Our lab is uncovering some of the factors that lead to depression and determine whether patients will respond to antidepressants. Antidepressants like serotonin-specific reuptake inhibitors (SSRIs) are only effective in 30% of depressed patients and require over three weeks. Thus, better ways of predicting response or alternative treatments are needed. To address these questions, we have examined the genetic and epigenetic regulators of the serotonin system and their effects on behavior and antidepressant response. To do this we use mouse models of mental illness, as well as human samples from collaborators.

One key gene that we study is serotonin-1A (5-HT1A) receptor gene.
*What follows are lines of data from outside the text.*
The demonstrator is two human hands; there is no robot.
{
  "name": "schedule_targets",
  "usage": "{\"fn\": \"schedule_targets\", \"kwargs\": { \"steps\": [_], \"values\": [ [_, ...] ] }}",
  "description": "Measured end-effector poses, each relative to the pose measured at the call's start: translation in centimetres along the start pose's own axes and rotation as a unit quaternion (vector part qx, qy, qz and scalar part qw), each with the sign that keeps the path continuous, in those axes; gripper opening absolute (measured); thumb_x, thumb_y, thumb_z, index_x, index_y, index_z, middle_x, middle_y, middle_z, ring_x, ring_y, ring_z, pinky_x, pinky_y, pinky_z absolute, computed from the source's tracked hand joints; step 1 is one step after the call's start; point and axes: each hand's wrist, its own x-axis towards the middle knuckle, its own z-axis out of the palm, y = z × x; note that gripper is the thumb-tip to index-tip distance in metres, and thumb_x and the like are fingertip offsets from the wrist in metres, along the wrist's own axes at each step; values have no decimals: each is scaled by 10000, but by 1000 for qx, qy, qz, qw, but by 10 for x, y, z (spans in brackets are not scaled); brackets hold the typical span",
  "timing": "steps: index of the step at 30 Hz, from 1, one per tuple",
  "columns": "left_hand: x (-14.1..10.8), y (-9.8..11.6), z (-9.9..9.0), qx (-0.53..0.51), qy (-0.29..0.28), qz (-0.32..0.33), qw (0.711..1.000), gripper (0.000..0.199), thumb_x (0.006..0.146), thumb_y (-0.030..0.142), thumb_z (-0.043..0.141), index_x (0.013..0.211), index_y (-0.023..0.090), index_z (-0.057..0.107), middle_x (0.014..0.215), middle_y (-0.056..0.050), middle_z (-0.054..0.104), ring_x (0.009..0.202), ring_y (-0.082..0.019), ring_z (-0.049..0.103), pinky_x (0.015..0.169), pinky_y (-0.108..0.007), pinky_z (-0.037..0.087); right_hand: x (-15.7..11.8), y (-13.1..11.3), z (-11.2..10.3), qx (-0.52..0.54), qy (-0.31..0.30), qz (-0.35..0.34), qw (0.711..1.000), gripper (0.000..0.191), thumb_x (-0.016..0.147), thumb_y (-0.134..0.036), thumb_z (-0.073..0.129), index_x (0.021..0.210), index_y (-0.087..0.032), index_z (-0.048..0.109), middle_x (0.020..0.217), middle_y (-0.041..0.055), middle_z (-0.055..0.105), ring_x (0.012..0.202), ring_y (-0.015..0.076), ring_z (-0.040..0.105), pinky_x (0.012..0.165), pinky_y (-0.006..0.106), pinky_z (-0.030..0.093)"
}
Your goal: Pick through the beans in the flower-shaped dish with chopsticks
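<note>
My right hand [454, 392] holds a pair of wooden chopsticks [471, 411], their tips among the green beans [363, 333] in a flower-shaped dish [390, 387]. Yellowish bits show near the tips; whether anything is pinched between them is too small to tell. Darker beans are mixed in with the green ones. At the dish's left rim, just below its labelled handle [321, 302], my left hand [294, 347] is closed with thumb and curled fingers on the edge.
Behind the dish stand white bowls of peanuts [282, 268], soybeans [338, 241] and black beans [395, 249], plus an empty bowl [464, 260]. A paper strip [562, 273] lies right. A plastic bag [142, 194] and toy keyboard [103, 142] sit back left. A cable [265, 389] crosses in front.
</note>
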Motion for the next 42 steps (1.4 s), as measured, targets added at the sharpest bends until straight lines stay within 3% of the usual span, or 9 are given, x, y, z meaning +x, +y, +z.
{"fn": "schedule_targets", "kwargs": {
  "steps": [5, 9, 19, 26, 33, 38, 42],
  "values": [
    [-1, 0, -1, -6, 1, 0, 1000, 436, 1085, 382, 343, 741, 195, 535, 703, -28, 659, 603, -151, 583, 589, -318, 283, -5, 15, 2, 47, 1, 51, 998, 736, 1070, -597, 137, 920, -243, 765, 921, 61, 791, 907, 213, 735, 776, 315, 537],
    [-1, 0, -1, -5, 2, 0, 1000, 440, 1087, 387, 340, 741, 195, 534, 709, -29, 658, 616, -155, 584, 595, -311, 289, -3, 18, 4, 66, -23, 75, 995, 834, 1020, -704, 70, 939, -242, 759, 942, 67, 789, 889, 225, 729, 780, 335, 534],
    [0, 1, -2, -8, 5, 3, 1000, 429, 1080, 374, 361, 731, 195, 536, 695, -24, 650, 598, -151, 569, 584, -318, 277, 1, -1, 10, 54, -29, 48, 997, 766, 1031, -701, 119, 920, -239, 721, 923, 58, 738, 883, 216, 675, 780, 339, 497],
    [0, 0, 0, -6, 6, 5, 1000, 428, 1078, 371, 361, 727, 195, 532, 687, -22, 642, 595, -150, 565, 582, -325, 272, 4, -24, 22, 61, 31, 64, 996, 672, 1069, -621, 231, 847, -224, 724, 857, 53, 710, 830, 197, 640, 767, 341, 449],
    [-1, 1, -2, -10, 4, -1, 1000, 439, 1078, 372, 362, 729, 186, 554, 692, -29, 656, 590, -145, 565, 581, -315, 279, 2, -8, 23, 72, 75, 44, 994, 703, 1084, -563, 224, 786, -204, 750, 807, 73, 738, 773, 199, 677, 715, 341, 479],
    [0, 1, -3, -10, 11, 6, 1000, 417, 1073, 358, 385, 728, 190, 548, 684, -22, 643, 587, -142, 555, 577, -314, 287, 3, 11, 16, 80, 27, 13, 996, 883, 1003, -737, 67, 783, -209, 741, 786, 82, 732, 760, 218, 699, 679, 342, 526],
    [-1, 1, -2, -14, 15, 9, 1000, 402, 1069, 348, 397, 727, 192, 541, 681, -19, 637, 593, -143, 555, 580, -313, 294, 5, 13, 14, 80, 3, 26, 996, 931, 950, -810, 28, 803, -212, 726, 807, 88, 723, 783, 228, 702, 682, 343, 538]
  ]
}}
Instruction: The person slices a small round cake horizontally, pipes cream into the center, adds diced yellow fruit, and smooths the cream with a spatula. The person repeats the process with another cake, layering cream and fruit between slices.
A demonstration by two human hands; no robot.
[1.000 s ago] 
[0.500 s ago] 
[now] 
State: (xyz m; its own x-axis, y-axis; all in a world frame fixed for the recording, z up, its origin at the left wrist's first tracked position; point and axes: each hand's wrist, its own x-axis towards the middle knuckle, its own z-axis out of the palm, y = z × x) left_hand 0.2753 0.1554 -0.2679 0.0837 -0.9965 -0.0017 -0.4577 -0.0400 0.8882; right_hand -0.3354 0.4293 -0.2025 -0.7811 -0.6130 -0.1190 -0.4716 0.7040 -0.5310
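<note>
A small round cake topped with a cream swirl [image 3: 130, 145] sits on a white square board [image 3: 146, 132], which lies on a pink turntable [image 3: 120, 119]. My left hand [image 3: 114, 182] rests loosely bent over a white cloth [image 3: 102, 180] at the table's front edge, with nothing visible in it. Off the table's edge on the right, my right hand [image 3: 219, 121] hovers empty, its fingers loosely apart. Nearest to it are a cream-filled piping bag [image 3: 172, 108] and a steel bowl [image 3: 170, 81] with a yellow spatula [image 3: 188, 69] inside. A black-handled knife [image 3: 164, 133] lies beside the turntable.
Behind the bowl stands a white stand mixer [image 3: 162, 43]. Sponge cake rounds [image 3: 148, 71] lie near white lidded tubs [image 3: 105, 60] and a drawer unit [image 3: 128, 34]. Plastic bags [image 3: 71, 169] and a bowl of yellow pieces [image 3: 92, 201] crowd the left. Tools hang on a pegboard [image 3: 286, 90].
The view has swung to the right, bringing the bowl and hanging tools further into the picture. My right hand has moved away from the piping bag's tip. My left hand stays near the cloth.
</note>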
The 5-HT1A autoreceptor on serotonin neurons inhibits their activity and is associated with depression and resistance to SSRIs.  But in other brain cells, it mediates serotonin actions (see Figure below). The 3-6 week delay in response to SSRIs reflects the time it takes to desensitize the 5-HT1A autoreceptors to allow serotonin activation. Therefore, we first identified the molecular mechanisms that regulate the 5-HT1A gene and identified human 5-HT1A variant (rs6295) that increases 5-HT1A expression and is associated with SSRI-resistant depression. To test whether these transcription changes really affect depression we knocked them out in serotonin neurons of adult mice. This results in SSRI-resistant anxiety and depression-like behaviors.

We are now testing whether other types of antidepressants or direct stimulation of serotonin neurons will reverse the depression in these mice.In addition to genetic changes, we examine how sex and stress affect behavior and response to antidepressants. We find important roles of DNA methylation of the 5-HT1A gene and remodeling of serotonin branches in the brain. We have also examined depression that occurs after a stroke and that responds to SSRI treatment but not exercise. Using this injury model of depression, we are finding that SSRIs enhance neuroplasticity of serotonin branches (see Figure above) for long-lasting recovery from depression and cognitive impairment. By understanding antidepressant actions in these models, we can develop better treatment strategies for depression in humans.

Five Key Publications

Albert lab members in bold
Publications archived at: ResearchGate

1. Vahid-Ansari F, Zahrai A, Daigle M, Albert PR (2024) Chronic Desipramine Reverses Deficits in Cell Activity, Norepinephrine Innervation, and Anxiety-Depression Phenotypes in Fluoxetine-Resistant cF1ko Mice. J Neurosci 44. PDF

2. Turcotte-Cardin V, Vahid-Ansari F, Luckhart C, Daigle M, Geddes SD, Tanaka KF, Hen R, James J, Merali Z, Beique JC, Albert PR (2019) Loss of adult 5-HT1A autoreceptors results in a paradoxical anxiogenic response to antidepressant treatment. J Neurosci 39, 1334-46. PDF

3. Vahid-Ansari F, Daigle M, Manzini MC, Tanaka KF, Hen R, Geddes SD, Beique JC, James J, Merali Z, Albert PR. (2017) Abrogated Freud-1/CC2D1A repression of 5-HT1A autoreceptors induces fluoxetine-resistant anxiety/depression-like behavior. J Neurosci 37, 11967-11978. PDF

4. Zahrai A, Vahid-Ansari F, Daigle M, Albert PR (2020) Fluoxetine-induced recovery of serotonin and norepinephrine projections in a mouse model of post-stroke depression. Transl Psychiatry 10:334. PDF

5. Vahid-Ansari F and Albert PR (2018) Chronic fluoxetine induces activity changes in recovery from post-stroke anxiety, depression and cognitive impairment. Neurotherapeutics 15, 200-215. PDF.